1

I'm trying to extract every HTML tag including a match for a regular expression. For example, suppose I want to get every tag including the string "name" and I have a HTML document like this:

<html>
  <head>
    <title>This tag includes 'name', so it should be retrieved</title>
  </head>
  <body>
    <h1 class="name">This is also a tag to be retrieved</h1>
    <h2>Generic h2 tag</h2>
  </body>
</html>

Probably, I should try a regular expression to catch every match between opening and closing "<>", however, I'd like to be able to traverse the parsed tree based on those matches, so I can get the siblings or parents or 'nextElements'. In the example above, that amounts to get <head>*</head> or maybe <h2>*</h2> once I know they're parents or siblings of a tag containing the match.

I tried BeautifulSoap but it seems to me it's useful when you already know what kind of tag you're looking for or based on its contents. In this case, I want to get a match first, take that match as a starting point and then navigate the tree as BeautifulSoap and other HTML parsers are able to do.

Suggestions?

r_31415
  • 8,752
  • 17
  • 74
  • 121
  • Using Regex on Html is HARD. I don't suggest you go down this path. What are you trying to do with the Html? See this article: http://www.codinghorror.com/blog/2009/11/parsing-html-the-cthulhu-way.html – AdamV Feb 09 '12 at 19:55
  • I don't think you've really though through this totally. What about: `` or `

    My name is beerbajay

    `? What do you expect should be returned?
    – beerbajay Feb 09 '12 at 20:05
  • @beerbajay No, it's ok if a retrieve that input tag (since it contains 'name'. Obviously, my real example is not using 'name' as a match. – r_31415 Feb 09 '12 at 20:25
  • @AdamD Thanks for link :-). I'm trying to get a match and obtain some content near that match to serve as context for further analysis. Using HTML tags makes it much more elegant even if it turns out to be more difficult. – r_31415 Feb 09 '12 at 20:27

2 Answers2

2

Use lxml.html. It's a great parser, it support xpath which can express anything you'd want easily.
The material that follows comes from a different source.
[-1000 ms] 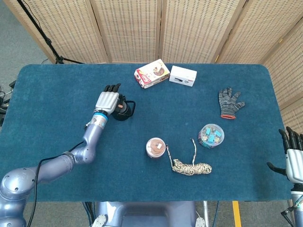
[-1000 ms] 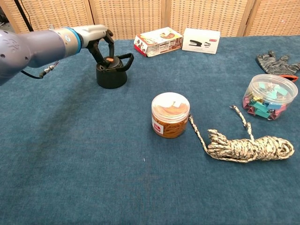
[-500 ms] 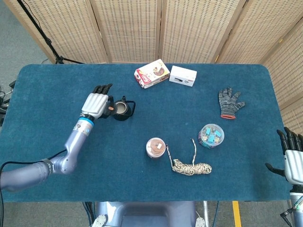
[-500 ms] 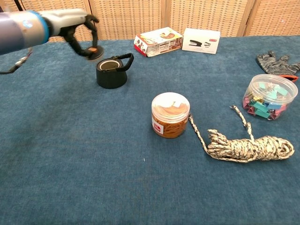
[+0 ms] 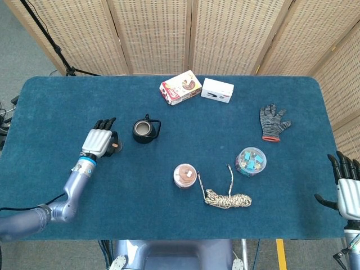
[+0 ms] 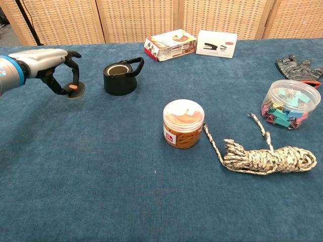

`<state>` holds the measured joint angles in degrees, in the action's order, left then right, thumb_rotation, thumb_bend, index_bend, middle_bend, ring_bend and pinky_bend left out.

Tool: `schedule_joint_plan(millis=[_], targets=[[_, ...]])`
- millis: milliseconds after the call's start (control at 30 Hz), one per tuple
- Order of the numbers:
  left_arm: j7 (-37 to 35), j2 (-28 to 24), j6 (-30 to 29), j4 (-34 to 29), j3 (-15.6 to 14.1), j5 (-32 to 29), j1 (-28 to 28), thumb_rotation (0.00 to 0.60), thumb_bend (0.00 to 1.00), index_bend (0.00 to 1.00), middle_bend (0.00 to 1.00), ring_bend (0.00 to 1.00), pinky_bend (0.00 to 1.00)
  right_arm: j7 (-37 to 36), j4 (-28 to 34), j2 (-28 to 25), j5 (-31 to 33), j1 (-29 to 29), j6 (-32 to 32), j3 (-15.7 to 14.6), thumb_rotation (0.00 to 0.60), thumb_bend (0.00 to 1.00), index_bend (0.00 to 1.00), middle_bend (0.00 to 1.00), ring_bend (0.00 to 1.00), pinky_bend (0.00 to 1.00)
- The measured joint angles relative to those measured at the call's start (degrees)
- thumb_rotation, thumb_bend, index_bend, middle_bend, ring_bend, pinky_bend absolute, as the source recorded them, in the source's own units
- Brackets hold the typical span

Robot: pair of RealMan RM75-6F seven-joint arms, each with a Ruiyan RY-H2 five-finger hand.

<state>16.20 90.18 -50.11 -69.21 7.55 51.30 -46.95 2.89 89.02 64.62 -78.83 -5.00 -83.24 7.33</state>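
- My left hand point(image 6: 56, 70) is low over the worktop point(image 5: 67, 112), its fingers curled down around the small black lid point(image 6: 75, 91) with the orange knob; I'm pinching it by the knob, so the hand is closed on the lid.
- In the chest view the lid looks to sit at, or just above, the blue surface; I can't tell whether it rests fully or hangs a little clear.
- The black pot point(image 6: 120, 78) stands open just beside the hand, on the side toward the middle of the worktop, with its looped handle turned away from my fingers. The lid is apart from the pot, not over its mouth.
- I judge the grip by the knob is there because it is the only part that sticks up enough for the fingertips; the flat rim offers little to hold.
- My right hand point(image 5: 347, 188) waits at the far right edge of the worktop, fingers spread and holding nothing, well apart from everything.
- Nearest to that hand lies the clear tub of clips point(image 5: 251, 161); further from it are the coiled rope point(image 5: 228, 198) and the orange-filled jar point(image 5: 184, 175).
- Beyond the pot, away from my left hand, lie the snack box point(image 5: 181, 88) and the white box point(image 5: 217, 90); the grey glove point(image 5: 273, 121) lies beyond the right hand.
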Motion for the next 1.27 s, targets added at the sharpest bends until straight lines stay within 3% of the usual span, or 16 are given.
schedule_joint_plan(millis=[200, 267, 333, 433, 500, 633, 833, 1100, 1267], targets=[[-1.62, 3.71, 2.23, 4.88, -0.05, 1.96, 0.24, 0.600, 0.35, 0.61, 0.00, 0.00, 0.00, -0.43, -0.03, -0.18, -0.04, 0.20, -0.38, 0.12, 0.600, 0.00, 0.00, 0.00, 0.00, 0.00], [-1.85, 4.11, 2.68, 5.27, 0.05, 2.46, 0.36, 0.600, 0.26, 0.50, 0.00, 0.00, 0.00, -0.46, -0.04, -0.20, -0.04, 0.20, -0.38, 0.13, 0.600, 0.00, 0.00, 0.00, 0.00, 0.00], [-2.06, 3.85, 3.17, 5.04, 0.11, 2.67, 0.46, 0.600, 0.15, 0.29, 0.00, 0.00, 0.00, -0.50, 0.00, -0.22, -0.08, 0.22, -0.46, 0.15, 0.600, 0.00, 0.00, 0.00, 0.00, 0.00], [-2.26, 2.77, 3.54, 3.86, 0.27, 2.93, 0.70, 0.600, 0.12, 0.07, 0.00, 0.00, 0.00, -0.48, 0.10, -0.24, -0.15, 0.26, -0.56, 0.13, 0.600, 0.00, 0.00, 0.00, 0.00, 0.00], [-2.35, 1.78, 3.41, 2.58, 0.37, 3.21, 0.99, 0.600, 0.11, 0.01, 0.00, 0.00, 0.00, -0.49, 0.20, -0.28, -0.24, 0.31, -0.66, 0.10, 0.600, 0.00, 0.00, 0.00, 0.00, 0.00], [-2.29, -1.33, 1.32, -1.92, 0.47, 4.27, 2.14, 0.600, 0.07, 0.00, 0.00, 0.00, 0.00, -0.50, 0.60, -0.45, -0.70, 0.39, -0.95, -0.01, 0.600, 0.00, 0.00, 0.00, 0.00, 0.00], [-1.41, -8.05, -7.42, -11.72, -0.03, 7.19, 6.42, 0.600, 0.05, 0.00, 0.00, 0.00, 0.00, -0.44, 1.42, -0.69, -2.06, 0.52, -1.61, -0.41, 0.600, 0.00, 0.00, 0.00, 0.00, 0.00], [-2.13, -16.63, -27.00, -20.64, -4.06, 13.76, 19.97, 0.600, 0.05, 0.00, 0.00, 0.00, 0.00, -0.89, 1.87, -0.79, -4.36, 0.70, -2.46, -1.30, 0.600, 0.00, 0.00, 0.00, 0.00, 0.00], [-6.13, -20.52, -34.92, -23.16, -7.35, 18.58, 28.32, 0.600, 0.05, 0.00, 0.00, 0.00, 0.00, -1.03, 1.52, -0.68, -4.54, 0.83, -2.82, -1.32, 0.600, 0.00, 0.00, 0.00, 0.00, 0.00]])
The example below uses this xpath expression:

//*[contains(text(),'name']/parent::*/following-sibling::*[1]/*[@class='name']/text()

That means, in english:

Find me any tag that contains the word 'name' in its text, then get the parent, and then the next sibling, and find inside that any tag with the class 'name' and finally return the text content of that.
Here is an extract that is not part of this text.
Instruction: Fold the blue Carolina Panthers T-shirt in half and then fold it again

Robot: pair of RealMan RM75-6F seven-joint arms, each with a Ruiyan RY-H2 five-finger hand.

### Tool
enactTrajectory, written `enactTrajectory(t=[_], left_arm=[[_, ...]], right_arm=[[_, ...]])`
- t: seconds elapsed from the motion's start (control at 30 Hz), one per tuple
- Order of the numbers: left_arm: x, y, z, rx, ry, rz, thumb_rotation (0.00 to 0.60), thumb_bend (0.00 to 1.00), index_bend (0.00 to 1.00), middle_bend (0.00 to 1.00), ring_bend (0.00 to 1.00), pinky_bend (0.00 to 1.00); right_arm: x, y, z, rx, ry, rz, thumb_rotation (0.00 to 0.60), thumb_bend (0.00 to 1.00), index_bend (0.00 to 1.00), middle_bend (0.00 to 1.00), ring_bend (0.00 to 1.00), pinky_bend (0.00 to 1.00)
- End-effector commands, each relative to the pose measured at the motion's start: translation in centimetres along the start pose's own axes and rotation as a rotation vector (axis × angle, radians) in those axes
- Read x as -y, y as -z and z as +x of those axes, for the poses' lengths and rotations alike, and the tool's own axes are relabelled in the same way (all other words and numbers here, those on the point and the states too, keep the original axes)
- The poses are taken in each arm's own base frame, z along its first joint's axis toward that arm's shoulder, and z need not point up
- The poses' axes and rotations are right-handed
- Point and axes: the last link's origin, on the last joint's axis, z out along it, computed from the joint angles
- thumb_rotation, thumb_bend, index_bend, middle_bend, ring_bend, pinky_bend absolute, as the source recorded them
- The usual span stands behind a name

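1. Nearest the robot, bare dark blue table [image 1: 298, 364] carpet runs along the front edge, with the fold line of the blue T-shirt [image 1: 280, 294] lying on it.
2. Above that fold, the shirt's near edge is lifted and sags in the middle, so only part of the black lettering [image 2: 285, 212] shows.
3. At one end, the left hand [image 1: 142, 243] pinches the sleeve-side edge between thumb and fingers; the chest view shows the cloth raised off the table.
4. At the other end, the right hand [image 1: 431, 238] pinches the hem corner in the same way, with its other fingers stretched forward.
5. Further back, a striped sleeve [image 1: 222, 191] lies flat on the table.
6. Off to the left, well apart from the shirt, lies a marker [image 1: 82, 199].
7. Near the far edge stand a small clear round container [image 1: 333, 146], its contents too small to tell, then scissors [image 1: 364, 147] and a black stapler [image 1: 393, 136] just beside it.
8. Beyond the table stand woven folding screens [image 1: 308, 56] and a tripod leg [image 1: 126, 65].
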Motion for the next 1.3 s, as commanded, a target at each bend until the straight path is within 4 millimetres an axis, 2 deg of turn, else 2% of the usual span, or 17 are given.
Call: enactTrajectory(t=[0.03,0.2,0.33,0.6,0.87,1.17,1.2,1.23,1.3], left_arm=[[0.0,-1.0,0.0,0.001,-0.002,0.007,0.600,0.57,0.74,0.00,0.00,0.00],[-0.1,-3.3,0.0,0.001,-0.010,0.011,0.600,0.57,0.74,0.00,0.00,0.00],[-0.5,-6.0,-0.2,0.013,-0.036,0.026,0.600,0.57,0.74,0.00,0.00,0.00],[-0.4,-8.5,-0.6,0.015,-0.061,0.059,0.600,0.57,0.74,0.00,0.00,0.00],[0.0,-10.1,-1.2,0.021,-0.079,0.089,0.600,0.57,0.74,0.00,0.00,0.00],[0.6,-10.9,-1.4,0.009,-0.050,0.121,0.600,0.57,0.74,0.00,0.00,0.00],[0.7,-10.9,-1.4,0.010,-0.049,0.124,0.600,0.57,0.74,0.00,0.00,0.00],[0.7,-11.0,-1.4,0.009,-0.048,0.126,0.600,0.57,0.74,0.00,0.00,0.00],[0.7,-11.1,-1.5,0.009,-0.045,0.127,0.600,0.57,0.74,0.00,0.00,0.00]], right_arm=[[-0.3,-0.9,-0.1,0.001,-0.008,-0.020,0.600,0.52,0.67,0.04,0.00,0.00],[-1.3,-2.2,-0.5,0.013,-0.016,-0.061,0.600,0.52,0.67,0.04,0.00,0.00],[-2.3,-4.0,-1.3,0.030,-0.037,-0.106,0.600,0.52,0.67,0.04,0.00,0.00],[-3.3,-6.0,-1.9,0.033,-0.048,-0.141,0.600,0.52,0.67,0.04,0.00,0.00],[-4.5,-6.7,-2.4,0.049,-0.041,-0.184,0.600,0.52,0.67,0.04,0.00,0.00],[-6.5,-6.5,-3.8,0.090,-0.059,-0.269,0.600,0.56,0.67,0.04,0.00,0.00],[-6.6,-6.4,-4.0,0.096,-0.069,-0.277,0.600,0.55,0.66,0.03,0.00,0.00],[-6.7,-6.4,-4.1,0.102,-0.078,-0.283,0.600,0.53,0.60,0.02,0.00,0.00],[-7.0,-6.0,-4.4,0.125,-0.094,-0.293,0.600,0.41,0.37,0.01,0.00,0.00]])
The result of running the code is:

['This is also a tag to be retrieved']

Here's the full code:

text = """
<html>
  <head>
    <title>This tag includes 'name', so it should be retrieved</title>
  </head>
  <body>
    <h1 class="name">This is also a tag to be retrieved</h1>
    <h2>Generic h2 tag</h2>
  </body>
</html>
"""

import lxml.html
doc = lxml.html.fromstring(text)
print doc.xpath('//*[contains(text(), $stuff)]/parent::*/'
    'following-sibling::*[1]/*[@class=$stuff]/text()', stuff='name')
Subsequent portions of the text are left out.